WHAT YOU NEED TO DO: Out of the material that follows, write out exactly the lines from the line with "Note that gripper" to the line with "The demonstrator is", both ends included, and no others.
** Opening INFORMATION SUPPLIED block **
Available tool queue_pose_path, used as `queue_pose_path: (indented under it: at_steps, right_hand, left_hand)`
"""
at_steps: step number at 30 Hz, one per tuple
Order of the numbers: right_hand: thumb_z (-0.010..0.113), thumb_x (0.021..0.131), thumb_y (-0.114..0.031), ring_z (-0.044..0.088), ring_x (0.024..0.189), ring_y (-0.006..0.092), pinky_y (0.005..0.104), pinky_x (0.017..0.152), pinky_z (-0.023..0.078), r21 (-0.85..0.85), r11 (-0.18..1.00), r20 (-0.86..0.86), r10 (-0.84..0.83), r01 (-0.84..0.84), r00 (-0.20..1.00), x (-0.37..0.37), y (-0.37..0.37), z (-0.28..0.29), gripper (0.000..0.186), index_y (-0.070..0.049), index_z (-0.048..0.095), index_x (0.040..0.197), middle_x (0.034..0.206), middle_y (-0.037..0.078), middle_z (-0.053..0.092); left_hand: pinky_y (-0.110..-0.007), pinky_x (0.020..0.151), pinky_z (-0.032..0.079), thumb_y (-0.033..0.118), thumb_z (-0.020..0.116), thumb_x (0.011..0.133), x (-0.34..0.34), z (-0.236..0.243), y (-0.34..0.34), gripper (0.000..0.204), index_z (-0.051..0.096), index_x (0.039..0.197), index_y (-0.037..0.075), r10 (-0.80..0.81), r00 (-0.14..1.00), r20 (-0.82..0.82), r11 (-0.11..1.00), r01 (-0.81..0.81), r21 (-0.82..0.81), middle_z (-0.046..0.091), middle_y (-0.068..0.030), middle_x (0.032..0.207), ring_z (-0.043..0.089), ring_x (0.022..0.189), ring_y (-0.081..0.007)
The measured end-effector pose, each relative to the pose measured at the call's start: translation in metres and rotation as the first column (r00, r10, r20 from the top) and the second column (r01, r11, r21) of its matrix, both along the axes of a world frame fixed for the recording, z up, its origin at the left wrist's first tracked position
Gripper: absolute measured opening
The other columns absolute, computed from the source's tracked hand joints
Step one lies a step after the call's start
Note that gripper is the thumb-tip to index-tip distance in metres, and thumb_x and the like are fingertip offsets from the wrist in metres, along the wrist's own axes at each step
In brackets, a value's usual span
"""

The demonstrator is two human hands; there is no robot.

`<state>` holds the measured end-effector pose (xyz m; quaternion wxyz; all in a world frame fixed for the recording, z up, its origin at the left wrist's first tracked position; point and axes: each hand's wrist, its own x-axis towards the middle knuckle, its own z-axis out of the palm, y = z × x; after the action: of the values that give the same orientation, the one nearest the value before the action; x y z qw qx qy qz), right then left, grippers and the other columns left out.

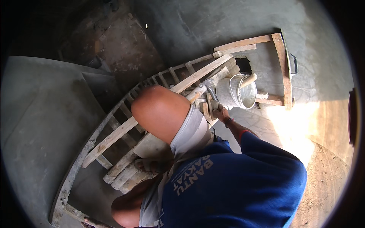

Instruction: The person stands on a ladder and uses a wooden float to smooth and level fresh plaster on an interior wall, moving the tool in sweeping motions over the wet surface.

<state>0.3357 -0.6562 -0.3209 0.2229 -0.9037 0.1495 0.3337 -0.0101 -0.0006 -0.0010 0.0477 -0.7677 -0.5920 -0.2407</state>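
Note:
My right hand (221, 113) reaches forward from a blue sleeve and curls around a wooden slat (207, 110) of the scaffold platform, just below a metal bucket (237, 92). A wooden handle (249, 79) sticks out of the bucket. A hammer (201, 89) with a wooden shaft lies on the slats just left of the bucket. My bent knee (159, 110) rises in the middle of the view and hides what is behind it. My left hand is not visible.
A slatted wooden scaffold (114, 135) curves from lower left to upper right along a grey plastered wall (42, 125). My sandalled foot (150, 165) rests on round poles. A hole (244, 65) opens in the wall behind the bucket. Sunlit sandy ground (323, 163) lies at right.

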Motion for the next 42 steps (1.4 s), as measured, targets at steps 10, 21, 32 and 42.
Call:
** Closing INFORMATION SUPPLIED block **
TASK RESULT:
Note that gripper is the thumb-tip to index-tip distance in metres, and thumb_x and the like are fingertip offsets from the wrist in metres, along the wrist's own axes at each step
In brackets, a value's usual span
"""

The demonstrator is two human hands; there is no robot.

The exercise requires no additional output.